▶ **WHAT TO DO**
The pictures are to be left out when the listing below is reproduced word for word.

▶ **DATA EXCERPT**
= = = = =

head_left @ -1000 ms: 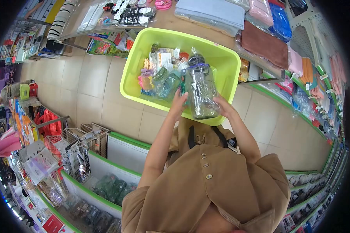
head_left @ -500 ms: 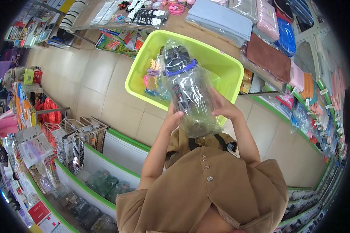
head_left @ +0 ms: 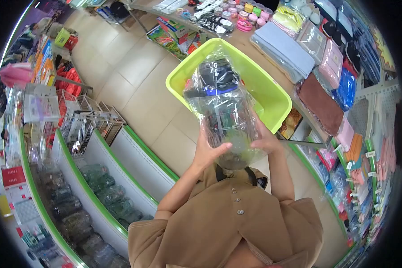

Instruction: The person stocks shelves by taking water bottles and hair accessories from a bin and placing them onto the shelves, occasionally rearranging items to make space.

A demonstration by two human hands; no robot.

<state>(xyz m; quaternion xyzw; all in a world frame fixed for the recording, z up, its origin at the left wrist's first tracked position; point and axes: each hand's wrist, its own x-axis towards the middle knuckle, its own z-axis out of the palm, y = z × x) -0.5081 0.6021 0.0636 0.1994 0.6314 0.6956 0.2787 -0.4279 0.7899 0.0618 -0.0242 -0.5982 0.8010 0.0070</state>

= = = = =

▶ **YOUR RESPONSE**
head_left @ -1000 ms: 
head_left @ -500 ms: 
head_left @ +0 ms: 

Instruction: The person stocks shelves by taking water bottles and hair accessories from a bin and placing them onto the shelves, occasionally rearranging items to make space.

A demonstration by two human hands; no robot.

<state>(xyz m; quaternion xyzw; all in a world frame fixed for the recording, z up, its origin at the left wrist's first tracked position; point and axes: each hand's wrist, its own x-axis towards the middle knuckle, its own z-axis out of the palm, y = z × x) -0.5081 0.6021 0.0636 0.1994 0.6314 0.6956 0.2787 -0.4279 0.7899 0.0618 -0.0242 -0.5982 0.8010 0.0070</state>

What the answer needed to say has been said.